Si la monnaie française se valorisait sur les marchés étrangers, il devenait avantageux, à un certain niveau, pour un débiteur étranger, d’expédier de l’or en France pour liquider sa dette. On assistait alors à un afflux d’or sur le marché français. Les monnaies nationales antérieurement exportées refluaient les premières, puisqu’elles offraient un moyen de règlement immédiat : le gold point d’entrée était ainsi déterminé par les seuls frais de transport. Les lingots arrivaient ensuite, lorsque la hausse du change français se poursuivait et que les frais de monnayage se trouvaient à leur tour couverts par le bénéfice de l’envoi d’or. En dernier lieu on voyait arriver les monnaies étrangères qui, ne représentant en France qu’une forme particulière de lingot, supportaient le handicap de leur » frai » éventuel.
Les lingots et les pièces étrangères pouvaient être portés à la Monnaie pour être transformés en monnaies nationales, mais ils étaient le plus souvent vendus à la Banque de France, simplement du fait qu’ainsi que nous l’avons déjà relevé, la Banque faisait le comptant alors que la Monnaie ne payait qu’à Io jours de terme.
Si le change français venait à baisser, c’est-à-dire si le cours des devises étrangères s’élevait, le processus inverse prenait naissance, les pièces étrangères puis les lingots, puis les Napoléons prenant le chemin des frontières, aussi longtemps que les mouvements de capitaux n’étaient pas satisfaits.
Le gold point d’entrée des livres sterling jouait pour un Cours de change inférieur à 25,112 et le gold point de sortie s’établissait à 25,188 (transport et assurance 1,5o °/oo).
Le calcul s’établissait sur le prix tarifié par la Monnaie pour 1 souverain, soit 25,15, qui représentait le pair (25,22) diminué des frais de Monnayage, de telle sorte qu’il fallait des circonstances exceptionnelles pour que le cours du sterling atteigne le pair.

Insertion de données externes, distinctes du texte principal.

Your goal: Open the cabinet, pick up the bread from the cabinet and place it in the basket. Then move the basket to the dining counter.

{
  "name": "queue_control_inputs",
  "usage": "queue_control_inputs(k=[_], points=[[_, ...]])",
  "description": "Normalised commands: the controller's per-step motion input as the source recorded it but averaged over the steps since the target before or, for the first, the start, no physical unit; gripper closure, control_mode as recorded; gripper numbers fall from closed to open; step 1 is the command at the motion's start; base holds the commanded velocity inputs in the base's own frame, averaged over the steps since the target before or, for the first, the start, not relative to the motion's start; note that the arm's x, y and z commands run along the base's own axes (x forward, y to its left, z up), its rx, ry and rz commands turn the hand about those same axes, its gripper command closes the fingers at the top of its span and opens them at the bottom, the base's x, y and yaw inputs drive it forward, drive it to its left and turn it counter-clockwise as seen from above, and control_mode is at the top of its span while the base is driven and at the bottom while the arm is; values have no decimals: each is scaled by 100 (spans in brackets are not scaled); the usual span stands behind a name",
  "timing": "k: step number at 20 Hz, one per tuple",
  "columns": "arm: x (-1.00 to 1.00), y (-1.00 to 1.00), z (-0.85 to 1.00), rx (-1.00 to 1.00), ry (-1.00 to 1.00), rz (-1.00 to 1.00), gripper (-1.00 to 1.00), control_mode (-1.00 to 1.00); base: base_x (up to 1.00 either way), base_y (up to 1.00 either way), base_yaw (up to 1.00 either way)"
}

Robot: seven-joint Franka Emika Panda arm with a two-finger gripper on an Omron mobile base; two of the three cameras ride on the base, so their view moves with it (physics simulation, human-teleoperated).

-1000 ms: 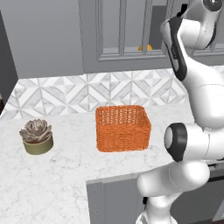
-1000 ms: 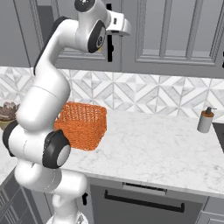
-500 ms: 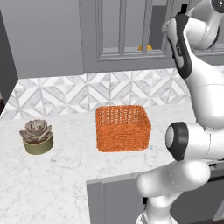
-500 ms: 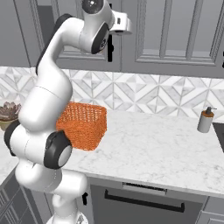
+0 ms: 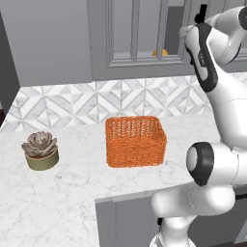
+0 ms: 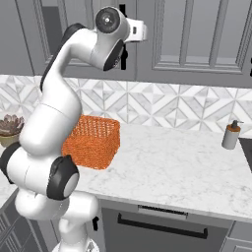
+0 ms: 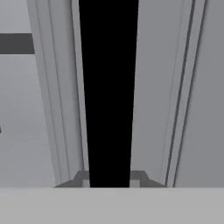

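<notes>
gripping the long black handle (image 7: pixel 108 92) of the cabinet (image 5: pixel 137 38), the gripper (image 7: pixel 109 177) is clenched around the bar, one fingertip on each side of it, seen close up from the hand. the cabinet hangs on the wall above the back edge of the worktop (image 5: pixel 67 193), and its glass-paned door looks shut.

behind the glass, low in the cabinet toward its right side, sits the bread (image 5: pixel 160 52), a small golden-orange lump. it is probably light and soft, likely to dent under a hard squeeze, so a gentle hold across its rounded middle seems best.

the door itself is stiff and hinged, so it should swing in an arc rather than pull straight out. the thin handle looks smooth and could slip if pulled at an angle.

the orange woven basket (image 5: pixel 135 141) stands on the worktop below the cabinet, near the middle, between the tiled backsplash and the front edge. it looks light and a little flexible, best taken by its rim.

a small potted succulent (image 5: pixel 40 150) sits near the left end of the worktop, well apart from the basket. a soap dispenser (image 6: pixel 230 134) stands near the right end. neither seems to block the door's swing; the robot's own raised arm is closest to it.
</notes>
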Motion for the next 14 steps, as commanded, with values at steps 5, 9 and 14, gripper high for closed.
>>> queue_control_inputs(k=[5, 9, 14], points=[[-38, 26, -2, 0, 6, -11, 100, -100, 0, 0, 0], [-100, 55, -1, 0, 1, -27, 100, -100, 0, 0, 0], [-100, 45, -5, 2, -1, -34, 100, -100, 0, 0, 0]])
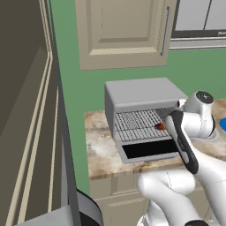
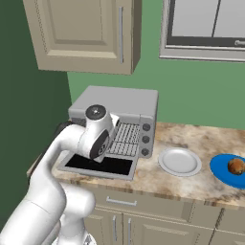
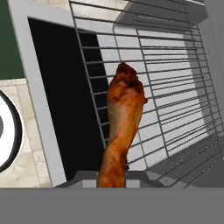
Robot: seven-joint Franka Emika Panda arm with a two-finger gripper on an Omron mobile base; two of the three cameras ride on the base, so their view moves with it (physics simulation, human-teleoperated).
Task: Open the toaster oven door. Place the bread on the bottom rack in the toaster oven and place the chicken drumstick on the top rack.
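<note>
The chicken drumstick (image 3: 124, 118) is pinched by its thin end in the closed gripper (image 3: 112, 181). It is held over a silver wire rack (image 3: 175, 78) at the toaster oven (image 1: 143, 95) mouth, above the lowered toaster oven door (image 1: 150, 150). The bread (image 2: 235, 166) is seen on a blue plate (image 2: 221, 176).

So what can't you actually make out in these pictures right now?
- Claw tips: in the hand view, the chicken drumstick and the bottom edge hide them.
- Drumstick in the left base view: mostly hidden by the arm.
- Which rack sits under it: unclear.
- Bread: too small for detail.
</note>
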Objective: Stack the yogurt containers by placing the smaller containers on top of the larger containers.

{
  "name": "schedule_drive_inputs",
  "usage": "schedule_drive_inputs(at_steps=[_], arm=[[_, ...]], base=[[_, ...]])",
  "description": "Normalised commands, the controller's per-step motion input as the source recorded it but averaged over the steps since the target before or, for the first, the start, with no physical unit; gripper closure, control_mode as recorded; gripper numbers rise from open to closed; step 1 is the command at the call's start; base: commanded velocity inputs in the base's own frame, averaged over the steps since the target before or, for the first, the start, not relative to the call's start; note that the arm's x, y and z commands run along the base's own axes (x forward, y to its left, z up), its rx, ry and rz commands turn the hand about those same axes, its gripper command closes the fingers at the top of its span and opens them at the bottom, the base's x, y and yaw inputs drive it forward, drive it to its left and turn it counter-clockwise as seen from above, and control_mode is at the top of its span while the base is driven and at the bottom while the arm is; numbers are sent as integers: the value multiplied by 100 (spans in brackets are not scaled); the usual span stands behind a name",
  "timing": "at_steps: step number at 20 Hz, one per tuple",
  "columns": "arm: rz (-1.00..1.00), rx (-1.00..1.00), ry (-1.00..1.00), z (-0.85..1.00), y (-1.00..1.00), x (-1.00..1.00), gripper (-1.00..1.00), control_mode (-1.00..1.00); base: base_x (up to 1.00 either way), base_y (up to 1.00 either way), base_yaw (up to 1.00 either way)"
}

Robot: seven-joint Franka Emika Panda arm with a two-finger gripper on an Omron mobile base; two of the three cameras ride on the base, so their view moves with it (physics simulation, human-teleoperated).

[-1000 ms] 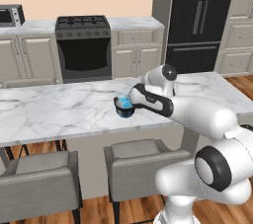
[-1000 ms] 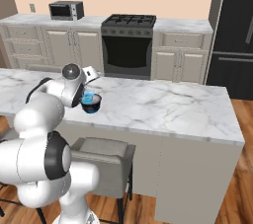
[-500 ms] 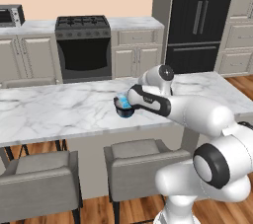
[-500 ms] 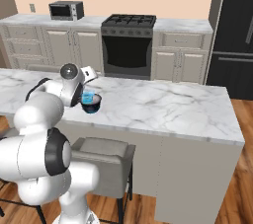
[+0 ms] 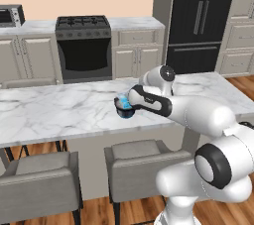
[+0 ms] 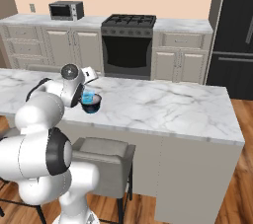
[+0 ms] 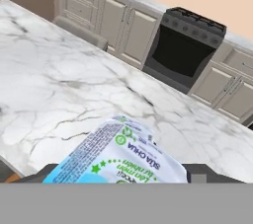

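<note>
Gripper: the two-finger gripper [image 7: 122,174] has its jaws spread wide, one dark tip on each side of a cup. I cannot tell whether the pads press on it or only flank it.
Cup: a light-blue, slightly translucent yogurt cup with a whitish printed foil top [image 7: 121,155], sitting at 6 o'clock in the hand view, right between the tips.
Cup look: green and blue print on the foil and thin-looking walls. I judge it light and easy to dent.
Which cup: I see one cup, with no second one to compare, so I cannot tell whether it is the larger or the smaller.
Under it: a dark round bowl [image 5: 125,114]. From the left base view the cup is in or just above it, at 9 o'clock from the wrist.
Surface: a white marble island counter with grey veins [image 7: 59,80] running out to 12 o'clock, with a black oven [image 7: 185,50] beyond.
Step, my judgement: securing the cup at the bowl.
How I'd do it: centre the cup between the pads, close gently on the walls below the rim, then lift straight up to clear the bowl's lip before travelling.
Risk: a tilted lift could catch the rim.
</note>
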Motion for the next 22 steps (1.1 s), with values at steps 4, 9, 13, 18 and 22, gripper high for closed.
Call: schedule_drive_inputs(at_steps=[4,9,13,18,22], arm=[[0,0,0,-4,3,0,100,-100],[0,0,0,-5,8,3,100,-100],[0,0,0,-13,3,5,100,-100],[0,0,0,-11,0,5,100,-100],[0,0,0,-6,0,11,100,-100]], base=[[0,0,0],[0,0,0],[0,0,0],[0,0,0],[0,0,0]])
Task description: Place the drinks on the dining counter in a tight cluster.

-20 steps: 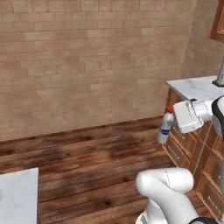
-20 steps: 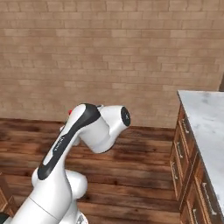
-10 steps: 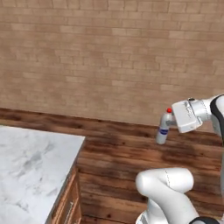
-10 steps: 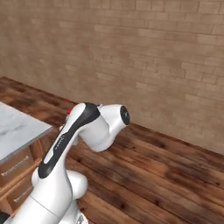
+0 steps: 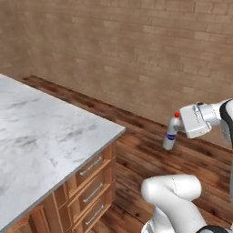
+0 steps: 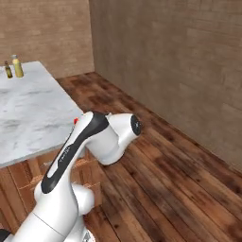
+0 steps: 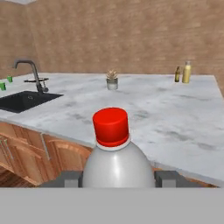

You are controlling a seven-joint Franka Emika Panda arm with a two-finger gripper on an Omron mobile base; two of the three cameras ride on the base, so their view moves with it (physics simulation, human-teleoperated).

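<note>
The small white bottle [image 5: 170,135] with red cap and blue label hangs upright above the wooden floor, beside the dining counter's [image 5: 45,136] corner. My gripper [image 5: 176,129] is shut on it. In the hand view the white bottle [image 7: 112,131] stands between my fingers [image 7: 70,178], its cap facing the dining counter [image 7: 166,113]. At that counter's far right corner stand the stout yellow bottle [image 7: 187,72] and the slim dark brown bottle [image 7: 177,74], close together. The right base view shows the yellow bottle [image 6: 18,66] and brown bottle [image 6: 8,70] at the counter's [image 6: 33,113] far end.
A black sink [image 7: 22,99] with a dark faucet [image 7: 30,72] sits in the counter at the left. A small potted plant [image 7: 112,81] stands at mid-counter. Wooden drawers [image 5: 91,186] face me under the top. A brick wall [image 5: 136,54] runs behind.
The whole picture has swung: the cameras moved, and the dining counter has come into view at the left. The white bottle stays in my shut gripper.
</note>
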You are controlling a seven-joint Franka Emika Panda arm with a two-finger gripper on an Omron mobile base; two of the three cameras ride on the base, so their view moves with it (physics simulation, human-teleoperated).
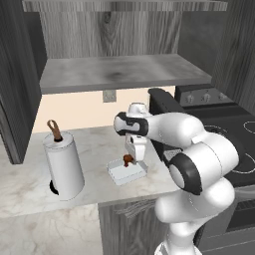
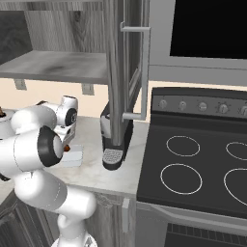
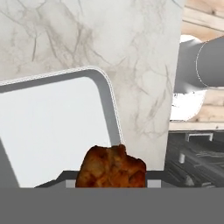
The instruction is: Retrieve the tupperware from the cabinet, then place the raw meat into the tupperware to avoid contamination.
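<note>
Meat (image 3: 111, 168) sits pinched in my gripper (image 1: 130, 160), right above the tupperware (image 1: 126, 174) lying on the marble counter (image 1: 94, 144) below me. Beside it stands a paper-towel roll (image 1: 63, 167); overhead, the open cabinet (image 1: 119, 72); the stove (image 2: 202, 169) flanks me.

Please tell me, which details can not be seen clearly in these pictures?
- Jaws: in the hand view the meat hides the tips, so the grip cannot be confirmed.
- Gripper: in the left base view too small to judge its opening.
- Tupperware: in the right base view the arm covers most of it.
- Paper-towel roll: its base is hard to make out in the left base view.
</note>
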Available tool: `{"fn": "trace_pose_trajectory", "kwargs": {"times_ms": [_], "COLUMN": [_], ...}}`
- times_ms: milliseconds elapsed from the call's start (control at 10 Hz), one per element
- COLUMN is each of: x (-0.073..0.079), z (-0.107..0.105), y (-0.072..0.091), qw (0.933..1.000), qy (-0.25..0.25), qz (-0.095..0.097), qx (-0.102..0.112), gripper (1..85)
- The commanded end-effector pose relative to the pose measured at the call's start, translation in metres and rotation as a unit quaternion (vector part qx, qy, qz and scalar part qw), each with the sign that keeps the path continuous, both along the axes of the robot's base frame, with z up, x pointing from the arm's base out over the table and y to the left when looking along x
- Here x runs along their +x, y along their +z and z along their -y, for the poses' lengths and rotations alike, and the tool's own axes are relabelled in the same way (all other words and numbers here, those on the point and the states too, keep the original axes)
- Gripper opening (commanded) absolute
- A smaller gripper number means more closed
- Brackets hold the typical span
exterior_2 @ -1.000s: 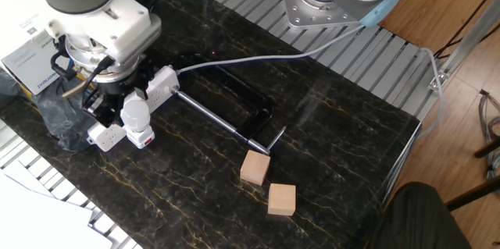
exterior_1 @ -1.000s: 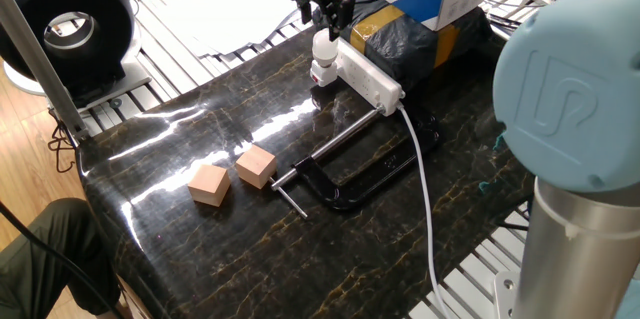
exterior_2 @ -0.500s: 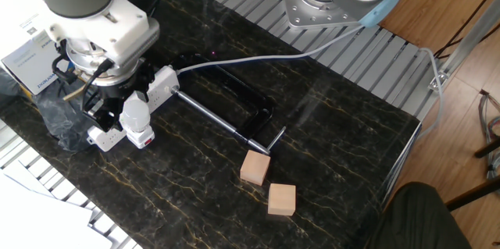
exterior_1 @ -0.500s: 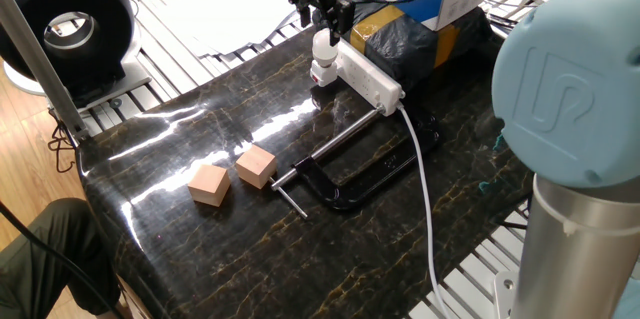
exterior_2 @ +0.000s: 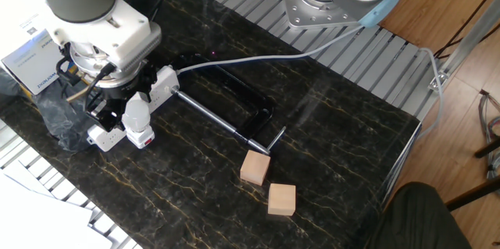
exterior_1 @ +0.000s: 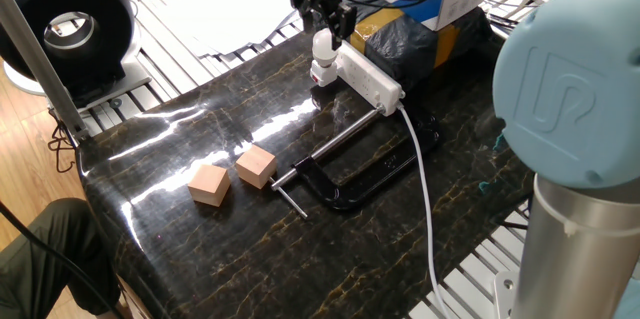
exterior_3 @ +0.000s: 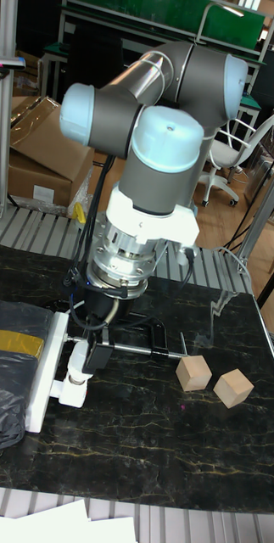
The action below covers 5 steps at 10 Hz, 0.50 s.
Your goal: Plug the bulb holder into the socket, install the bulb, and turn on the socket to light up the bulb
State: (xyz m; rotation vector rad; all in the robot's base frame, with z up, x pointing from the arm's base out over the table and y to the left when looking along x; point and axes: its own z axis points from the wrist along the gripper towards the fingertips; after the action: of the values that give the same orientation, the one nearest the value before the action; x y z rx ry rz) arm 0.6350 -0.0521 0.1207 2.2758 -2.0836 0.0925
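Observation:
The socket point(exterior_1: 370, 75) is a long white strip lying along the table's far edge, with its thick white cable running toward the front. The white bulb holder point(exterior_1: 322, 73) sits plugged in at the strip's end, its red mark facing out. The bulb point(exterior_1: 323, 49) stands upright in the holder. My gripper point(exterior_1: 324, 27) comes straight down from above, its dark fingers shut around the bulb's upper part. The other fixed view shows the bulb point(exterior_2: 135, 111), the holder point(exterior_2: 141, 136), the socket point(exterior_2: 156, 87) and the gripper point(exterior_2: 125, 101). In the tall view the gripper point(exterior_3: 87, 355) hides most of the bulb above the holder point(exterior_3: 74, 391).
A black C-clamp point(exterior_1: 352, 167) lies beside the strip, in front of it. Two tan wooden cubes point(exterior_1: 209, 185) point(exterior_1: 256, 167) rest near the table's front. A dark plastic-wrapped bundle point(exterior_1: 425, 34) sits behind the socket. A black round device point(exterior_1: 70, 24) stands off the table's left corner.
The gripper has turned a little about its vertical axis and shifted slightly, still around the bulb. The bulb, holder and socket keep their places.

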Motion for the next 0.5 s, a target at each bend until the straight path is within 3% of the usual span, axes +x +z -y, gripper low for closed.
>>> {"fn": "trace_pose_trajectory", "kwargs": {"times_ms": [0, 400], "x": [-0.003, -0.0002], "z": [-0.0035, -0.0037], "y": [-0.0045, -0.0047], "qw": [0.9999, 0.9998], "qy": [-0.011, -0.018], "qz": [0.001, 0.007], "qx": [0.002, 0.001], "gripper": [67.0, 62.0]}}
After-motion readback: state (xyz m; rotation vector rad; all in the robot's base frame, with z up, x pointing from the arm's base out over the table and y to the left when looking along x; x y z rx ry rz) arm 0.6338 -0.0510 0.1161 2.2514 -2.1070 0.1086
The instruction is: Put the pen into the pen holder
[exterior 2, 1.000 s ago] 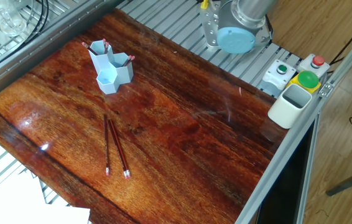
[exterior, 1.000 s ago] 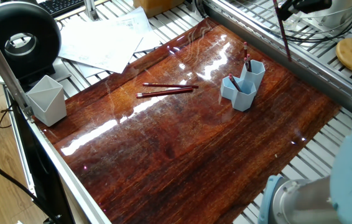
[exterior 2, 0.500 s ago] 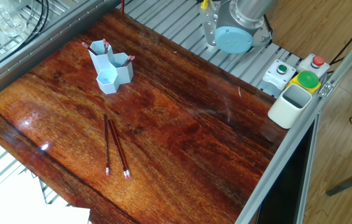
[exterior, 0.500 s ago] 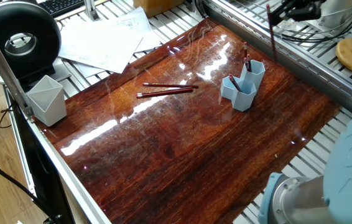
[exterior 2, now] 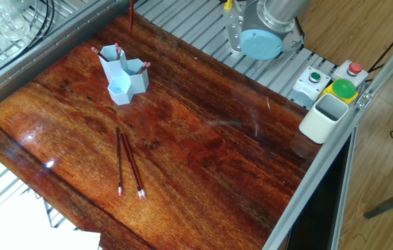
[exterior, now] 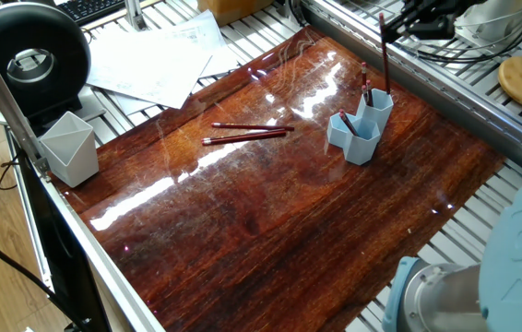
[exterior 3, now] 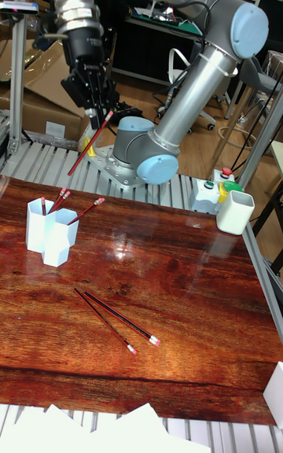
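Observation:
The light blue pen holder point(exterior: 362, 124) point(exterior 2: 123, 76) point(exterior 3: 49, 233) stands on the wooden table with three red pens sticking out of it. My gripper point(exterior: 401, 22) point(exterior 3: 97, 109) is shut on another red pen point(exterior: 384, 57) point(exterior 3: 90, 145), which hangs tilted in the air above and just behind the holder without touching it. In the other fixed view only that pen's lower end point(exterior 2: 132, 15) shows at the top edge, and the gripper is out of frame. Two more pens point(exterior: 247, 132) point(exterior 2: 128, 167) point(exterior 3: 115, 318) lie side by side on the table.
A pale grey-white angular cup point(exterior: 69, 148) point(exterior 2: 325, 115) point(exterior 3: 234, 211) stands at the table's corner beside a button box point(exterior 2: 337, 82). The arm's base point(exterior 2: 260, 36) sits on the slatted metal surround. Papers point(exterior: 155, 57) lie past the table's edge.
My gripper has carried the held pen sideways toward the pen holder. The pen's lower end has come into the other fixed view's top edge. The pens on the table have not moved.

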Available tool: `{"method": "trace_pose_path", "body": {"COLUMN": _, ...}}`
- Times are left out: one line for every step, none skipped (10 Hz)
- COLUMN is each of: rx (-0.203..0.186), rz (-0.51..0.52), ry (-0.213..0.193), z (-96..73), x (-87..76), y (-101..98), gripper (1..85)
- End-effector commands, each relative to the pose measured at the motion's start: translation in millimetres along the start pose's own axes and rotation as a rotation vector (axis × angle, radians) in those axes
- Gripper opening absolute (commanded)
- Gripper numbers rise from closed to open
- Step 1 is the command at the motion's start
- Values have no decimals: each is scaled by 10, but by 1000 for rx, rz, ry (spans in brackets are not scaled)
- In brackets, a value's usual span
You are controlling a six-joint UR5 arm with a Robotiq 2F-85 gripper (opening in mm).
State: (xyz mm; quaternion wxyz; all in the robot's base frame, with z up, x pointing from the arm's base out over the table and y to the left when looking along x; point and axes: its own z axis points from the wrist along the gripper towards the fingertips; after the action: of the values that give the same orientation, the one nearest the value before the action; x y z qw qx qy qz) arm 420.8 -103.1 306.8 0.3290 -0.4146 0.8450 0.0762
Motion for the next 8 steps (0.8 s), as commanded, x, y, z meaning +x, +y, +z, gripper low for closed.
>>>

La Banque de France se trouvait donc jouer le rôle essentiel dans le mécanisme de l’étalon-or, qu’elle contrôlait par ailleurs indirectement en modifiant le taux officiel de l’escompte. Elle créait ainsi des conditions de place susceptibles d’attirer ou de décourager les capitaux flottants dont les mouvements contribuaient à rectifier les taux de change.
Pratiquement, toutes les importations d’or aboutissaient à la Banque et elle était la seule à porter de l’or à la Monnaie, généralement dans le simple but d’entretenir la circulation en pièces de poids droit.